**TASK REQUIREMENTS**
Each line of the listing below that includes "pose" should be reported.

**GIVEN INFORMATION**
----

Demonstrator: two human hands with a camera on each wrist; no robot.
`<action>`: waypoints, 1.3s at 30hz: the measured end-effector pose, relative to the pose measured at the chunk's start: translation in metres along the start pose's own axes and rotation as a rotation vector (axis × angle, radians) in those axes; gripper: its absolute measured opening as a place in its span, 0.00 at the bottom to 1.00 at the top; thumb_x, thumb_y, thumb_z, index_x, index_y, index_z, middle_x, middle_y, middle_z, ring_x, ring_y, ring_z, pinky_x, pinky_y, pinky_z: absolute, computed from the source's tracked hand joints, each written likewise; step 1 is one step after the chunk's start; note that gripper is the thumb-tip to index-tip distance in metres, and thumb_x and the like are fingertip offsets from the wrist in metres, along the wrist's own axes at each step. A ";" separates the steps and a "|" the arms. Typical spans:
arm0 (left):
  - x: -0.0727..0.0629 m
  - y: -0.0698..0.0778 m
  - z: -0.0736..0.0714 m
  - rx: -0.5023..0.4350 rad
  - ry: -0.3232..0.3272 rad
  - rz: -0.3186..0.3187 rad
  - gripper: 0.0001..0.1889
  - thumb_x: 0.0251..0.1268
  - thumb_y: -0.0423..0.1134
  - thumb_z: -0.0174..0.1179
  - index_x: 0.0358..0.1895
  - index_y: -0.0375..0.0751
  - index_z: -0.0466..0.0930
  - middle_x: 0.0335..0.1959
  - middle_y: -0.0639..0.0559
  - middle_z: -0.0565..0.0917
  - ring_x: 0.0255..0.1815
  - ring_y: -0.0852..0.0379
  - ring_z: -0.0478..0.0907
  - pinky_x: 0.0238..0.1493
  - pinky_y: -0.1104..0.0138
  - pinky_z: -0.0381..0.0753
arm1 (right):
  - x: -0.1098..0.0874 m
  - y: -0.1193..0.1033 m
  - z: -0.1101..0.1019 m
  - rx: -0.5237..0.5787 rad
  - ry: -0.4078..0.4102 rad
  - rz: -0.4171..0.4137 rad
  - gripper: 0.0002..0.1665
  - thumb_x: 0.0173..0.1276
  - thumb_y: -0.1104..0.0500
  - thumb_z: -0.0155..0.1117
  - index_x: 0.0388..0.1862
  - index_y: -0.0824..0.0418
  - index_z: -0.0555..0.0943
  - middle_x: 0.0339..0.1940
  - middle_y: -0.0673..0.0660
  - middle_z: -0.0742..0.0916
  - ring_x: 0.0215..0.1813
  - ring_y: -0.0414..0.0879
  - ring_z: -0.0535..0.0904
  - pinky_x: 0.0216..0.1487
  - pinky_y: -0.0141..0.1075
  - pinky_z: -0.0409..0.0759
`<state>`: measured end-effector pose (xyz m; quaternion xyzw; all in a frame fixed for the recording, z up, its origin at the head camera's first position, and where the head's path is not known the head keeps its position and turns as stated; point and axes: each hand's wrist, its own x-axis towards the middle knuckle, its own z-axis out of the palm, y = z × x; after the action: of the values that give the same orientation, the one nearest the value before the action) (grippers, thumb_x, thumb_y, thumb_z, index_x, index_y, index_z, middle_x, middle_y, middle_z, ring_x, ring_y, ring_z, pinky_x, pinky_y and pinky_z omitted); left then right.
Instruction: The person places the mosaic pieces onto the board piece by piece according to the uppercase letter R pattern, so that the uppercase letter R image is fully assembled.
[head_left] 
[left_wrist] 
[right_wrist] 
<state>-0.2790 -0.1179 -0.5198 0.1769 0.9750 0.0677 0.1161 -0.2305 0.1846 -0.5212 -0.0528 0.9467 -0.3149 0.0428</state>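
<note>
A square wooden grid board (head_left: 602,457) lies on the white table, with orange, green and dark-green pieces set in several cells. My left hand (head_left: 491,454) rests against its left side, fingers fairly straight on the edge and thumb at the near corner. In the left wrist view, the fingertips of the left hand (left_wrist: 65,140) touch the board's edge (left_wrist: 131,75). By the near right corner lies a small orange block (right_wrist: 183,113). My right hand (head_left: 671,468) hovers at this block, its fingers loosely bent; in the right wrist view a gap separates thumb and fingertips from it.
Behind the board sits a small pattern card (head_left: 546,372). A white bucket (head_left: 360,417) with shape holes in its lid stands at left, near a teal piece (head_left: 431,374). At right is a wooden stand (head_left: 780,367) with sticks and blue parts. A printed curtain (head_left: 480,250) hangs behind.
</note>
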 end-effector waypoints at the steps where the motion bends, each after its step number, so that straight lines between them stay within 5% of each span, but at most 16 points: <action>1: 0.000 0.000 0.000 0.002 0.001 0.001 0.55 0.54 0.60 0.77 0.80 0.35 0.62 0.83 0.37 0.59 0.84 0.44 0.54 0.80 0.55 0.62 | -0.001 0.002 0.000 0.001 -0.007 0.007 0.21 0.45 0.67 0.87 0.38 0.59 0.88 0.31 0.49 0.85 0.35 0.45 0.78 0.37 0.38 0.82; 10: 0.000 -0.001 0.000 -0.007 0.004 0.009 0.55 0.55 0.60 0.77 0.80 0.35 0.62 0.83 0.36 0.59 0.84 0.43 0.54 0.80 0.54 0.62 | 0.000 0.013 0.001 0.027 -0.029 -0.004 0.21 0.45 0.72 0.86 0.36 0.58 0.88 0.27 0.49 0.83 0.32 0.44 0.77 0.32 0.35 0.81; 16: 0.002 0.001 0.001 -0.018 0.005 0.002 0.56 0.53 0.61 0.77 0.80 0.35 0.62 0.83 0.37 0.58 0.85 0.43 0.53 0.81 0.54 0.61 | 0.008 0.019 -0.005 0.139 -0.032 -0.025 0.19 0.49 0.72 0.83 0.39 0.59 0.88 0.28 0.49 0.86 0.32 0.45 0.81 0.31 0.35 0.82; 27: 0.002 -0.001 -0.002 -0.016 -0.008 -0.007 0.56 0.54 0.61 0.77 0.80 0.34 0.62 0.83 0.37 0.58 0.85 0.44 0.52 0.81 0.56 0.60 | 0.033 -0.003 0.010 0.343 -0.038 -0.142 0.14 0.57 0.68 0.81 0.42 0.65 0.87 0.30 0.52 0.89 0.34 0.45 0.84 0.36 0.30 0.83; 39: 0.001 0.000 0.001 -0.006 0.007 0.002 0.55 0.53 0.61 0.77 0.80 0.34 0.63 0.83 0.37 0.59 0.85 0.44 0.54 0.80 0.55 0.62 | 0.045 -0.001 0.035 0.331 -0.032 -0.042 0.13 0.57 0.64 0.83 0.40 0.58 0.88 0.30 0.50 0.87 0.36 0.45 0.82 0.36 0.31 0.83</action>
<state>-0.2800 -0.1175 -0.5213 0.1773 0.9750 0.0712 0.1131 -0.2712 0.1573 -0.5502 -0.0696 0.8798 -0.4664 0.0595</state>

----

**TASK RESPONSE**
`<action>`: waypoints, 1.3s at 30hz: the measured end-effector pose, relative to the pose measured at the chunk's start: translation in metres along the start pose's own axes and rotation as a rotation vector (axis × angle, radians) in those axes; gripper: its absolute measured opening as a place in its span, 0.00 at the bottom to 1.00 at the top; thumb_x, thumb_y, thumb_z, index_x, index_y, index_z, middle_x, middle_y, middle_z, ring_x, ring_y, ring_z, pinky_x, pinky_y, pinky_z: absolute, computed from the source's tracked hand joints, each written likewise; step 1 is one step after the chunk's start; note that gripper is the thumb-tip to index-tip distance in metres, and thumb_x and the like are fingertip offsets from the wrist in metres, along the wrist's own axes at each step. A ";" separates the steps and a "|" the arms. Typical spans:
`<state>`: measured end-effector pose (xyz m; quaternion xyzw; all in a frame fixed for the recording, z up, its origin at the head camera's first position, and where the head's path is not known the head keeps its position and turns as stated; point and axes: each hand's wrist, its own x-axis towards the middle knuckle, its own z-axis out of the palm, y = z × x; after the action: of the values that give the same orientation, the one nearest the value before the action) (grippers, thumb_x, thumb_y, thumb_z, index_x, index_y, index_z, middle_x, middle_y, middle_z, ring_x, ring_y, ring_z, pinky_x, pinky_y and pinky_z omitted); left then right.

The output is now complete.